非破壊的に変換をすることで他のツールと適用順を自動調整することができるので、複雑な機構もそのままQuest向けに変換しやすくなっています。
また、シーン上には変換前のアバターだけを置けばよくなるのでシーン管理がしやすくなります。
手順自体はドキュメントに記載しているため省略しますが、ローカルテストを使用することでQuest実機でのテストを省いています。
アップロード
動作テストが完了したら、Unityのプラットフォーム設定をAndroidに切り替えて非破壊でアップロードします。手順は動作テストと同じくドキュメントを参照してください。
アバターのダウンロードサイズが10MBを超えてしまいました。アップロードを成功させるために、今度はこれを減らしていきます。
アバター容量の削減
アバターの容量(サイズ)に関してテクスチャサイズが大きく影響することはよく知られていますが、実のところメッシュ自体もかなり影響があります。むしろメッシュの方が影響が大きいかもしれません。

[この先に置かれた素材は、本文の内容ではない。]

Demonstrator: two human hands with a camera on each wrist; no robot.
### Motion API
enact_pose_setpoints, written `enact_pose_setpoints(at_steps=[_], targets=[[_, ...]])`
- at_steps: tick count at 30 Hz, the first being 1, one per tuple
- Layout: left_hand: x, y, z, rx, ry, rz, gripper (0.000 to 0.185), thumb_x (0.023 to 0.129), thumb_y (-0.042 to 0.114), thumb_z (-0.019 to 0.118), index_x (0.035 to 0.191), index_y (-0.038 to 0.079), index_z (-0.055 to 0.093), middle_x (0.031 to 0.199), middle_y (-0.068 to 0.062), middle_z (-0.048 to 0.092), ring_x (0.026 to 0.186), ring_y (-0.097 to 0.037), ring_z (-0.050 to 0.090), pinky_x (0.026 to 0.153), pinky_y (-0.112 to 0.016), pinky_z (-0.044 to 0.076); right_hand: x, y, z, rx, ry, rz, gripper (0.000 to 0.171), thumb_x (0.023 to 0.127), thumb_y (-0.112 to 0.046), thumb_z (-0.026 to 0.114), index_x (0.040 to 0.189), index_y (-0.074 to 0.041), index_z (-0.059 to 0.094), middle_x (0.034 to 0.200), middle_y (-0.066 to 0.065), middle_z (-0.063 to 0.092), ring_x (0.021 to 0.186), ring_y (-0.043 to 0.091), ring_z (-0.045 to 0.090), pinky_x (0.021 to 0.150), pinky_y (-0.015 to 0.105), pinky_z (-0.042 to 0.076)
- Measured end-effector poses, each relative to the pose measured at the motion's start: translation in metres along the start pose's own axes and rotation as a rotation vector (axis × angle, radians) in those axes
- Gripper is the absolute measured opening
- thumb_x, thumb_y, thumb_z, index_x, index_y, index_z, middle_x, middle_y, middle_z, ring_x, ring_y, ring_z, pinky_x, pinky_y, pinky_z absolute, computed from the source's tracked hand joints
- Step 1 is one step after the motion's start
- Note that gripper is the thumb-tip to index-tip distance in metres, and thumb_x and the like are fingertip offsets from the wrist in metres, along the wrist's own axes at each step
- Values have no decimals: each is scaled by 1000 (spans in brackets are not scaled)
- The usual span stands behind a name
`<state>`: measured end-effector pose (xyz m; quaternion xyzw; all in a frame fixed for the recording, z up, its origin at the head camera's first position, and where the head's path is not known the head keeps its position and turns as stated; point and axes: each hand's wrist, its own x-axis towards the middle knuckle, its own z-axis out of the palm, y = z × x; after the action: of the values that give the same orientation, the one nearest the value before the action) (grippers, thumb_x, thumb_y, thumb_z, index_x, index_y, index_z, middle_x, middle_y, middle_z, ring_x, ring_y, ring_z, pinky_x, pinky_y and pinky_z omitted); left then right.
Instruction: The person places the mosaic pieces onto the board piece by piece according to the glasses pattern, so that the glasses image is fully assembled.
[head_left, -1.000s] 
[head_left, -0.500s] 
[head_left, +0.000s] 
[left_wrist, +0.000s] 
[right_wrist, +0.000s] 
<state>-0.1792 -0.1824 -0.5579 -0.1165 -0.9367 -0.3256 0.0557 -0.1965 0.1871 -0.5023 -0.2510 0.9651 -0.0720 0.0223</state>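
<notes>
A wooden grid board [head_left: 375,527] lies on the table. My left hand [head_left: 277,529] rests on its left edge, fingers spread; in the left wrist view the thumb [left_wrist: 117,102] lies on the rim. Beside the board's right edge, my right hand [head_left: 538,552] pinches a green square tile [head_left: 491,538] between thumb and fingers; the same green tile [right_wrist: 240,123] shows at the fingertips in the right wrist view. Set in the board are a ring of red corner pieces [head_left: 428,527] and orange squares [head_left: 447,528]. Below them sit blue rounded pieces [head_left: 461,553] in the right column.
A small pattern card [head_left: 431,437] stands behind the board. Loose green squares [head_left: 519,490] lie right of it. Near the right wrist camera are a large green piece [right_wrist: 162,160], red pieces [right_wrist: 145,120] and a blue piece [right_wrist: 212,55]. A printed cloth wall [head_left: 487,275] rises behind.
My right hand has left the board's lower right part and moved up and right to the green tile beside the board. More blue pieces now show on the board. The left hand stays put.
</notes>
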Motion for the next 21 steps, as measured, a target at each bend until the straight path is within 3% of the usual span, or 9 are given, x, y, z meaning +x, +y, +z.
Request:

特にシェイプキーの多いメッシュで顕著で、これだけで何MBもの非圧縮サイズを使用します。非圧縮サイズ40MB/ダウンロードサイズ10MBの制限があるQuestアバターでは無視できない大きさです。
アバターの容量を減らすと言うととにかくテクスチャの解像度を減らせと言われがちですが、テクスチャの解像度はアバターの見映えに直結するので、テクスチャの解像度を減らすのは最終手段とします。使わないシェイプキーのように他に削れるものがないかを先に検討しましょう。
今回はAAO Trace And Optimizeを導入済みのため、メッシュに由来するアバター容量の無駄は概ね削減されていると仮定することができます。
ということは、テクスチャ容量の削減に手を出すしかありません。
テクスチャ容量の削減
VQT Avatar Converter Settingsではマテリアル変換時のテクスチャ解像度を指定できますが、基本的には一括で解像度が変更されます。しかし今回はあと0.75MB削ればよいだけなのに、すべての解像度を半分にしてしまうのはやりすぎです。特に今回は着物の改変で柄が大事ですから、これ以上解像度を下げるのは避けたいです。
どうにか全体的な解像度を保ったまま容量を減らせないでしょうか?
そこでTexTransToolのTTT AtlasTextureを使用することにします。多少解像度を下げても問題ないテクスチャをひとまとめにして解像度を下げることで、全体的な解像度を下げずに容量を削減します。
概ね以下の基準で結合するマテリアルを選定していきます。
足元(注視する機会が少ない):下駄、足袋
面積が少ない部分:フリル、ハンドバッグ
RGBA Compressed ASTC 6x6では1024x1024のテクスチャ1枚で非圧縮サイズが0.6MBあります。今回は1024x1024のテクスチャ4枚を結合して解像度を1024x1024にしていますから、テクスチャ3枚分:1.8MBの非圧縮サイズが削減されます。これだけ減らせばダウンロードサイズも0.75MB以上減ることが期待できます。
以上がQuest対応までの一連の作業内容でした。PC向けにはフル機能を搭載し、Quest向けには機能を縮小した改変アバターを作成できました。
おわりに
この記事では具体的な改変アバターを題材にして、VRCQuestToolsによるQuest対応の一連の作業例を紹介しました。
NDMFを使った非破壊的な変換により、他の非破壊ツールとの組み合わせを考慮した上で変換をすることができるようになっています。また、工程内でマニュアルベイクを挟まないのでシーン内に置かれるアバターは一つのみになり、管理がしやすくなっています。
あくまでも一例にすぎませんが、何らか参考になれば幸いです。